Content starts

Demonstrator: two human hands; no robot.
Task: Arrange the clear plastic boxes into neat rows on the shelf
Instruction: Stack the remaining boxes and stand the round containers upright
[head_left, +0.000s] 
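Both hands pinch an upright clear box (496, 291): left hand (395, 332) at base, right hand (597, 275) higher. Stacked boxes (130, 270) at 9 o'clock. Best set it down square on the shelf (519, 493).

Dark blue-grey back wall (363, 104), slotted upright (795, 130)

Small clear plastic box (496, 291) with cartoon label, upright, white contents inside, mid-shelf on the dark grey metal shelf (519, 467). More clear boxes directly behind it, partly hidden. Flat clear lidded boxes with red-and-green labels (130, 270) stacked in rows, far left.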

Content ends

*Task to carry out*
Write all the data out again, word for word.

*Reply*
Demonstrator: two human hands; no robot.
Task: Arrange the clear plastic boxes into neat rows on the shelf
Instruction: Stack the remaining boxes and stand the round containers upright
[head_left, +0.000s] 
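Both hands pinch an upright clear box (496, 291): left hand (395, 332) at base, right hand (597, 275) higher. Stacked boxes (130, 270) at 9 o'clock. Best set it down square on the shelf (519, 493).

Dark blue-grey back wall (363, 104), slotted upright (795, 130)

Small clear plastic box (496, 291) with cartoon label, upright, white contents inside, mid-shelf on the dark grey metal shelf (519, 467). More clear boxes directly behind it, partly hidden. Flat clear lidded boxes with red-and-green labels (130, 270) stacked in rows, far left.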

No more work is needed on this exercise.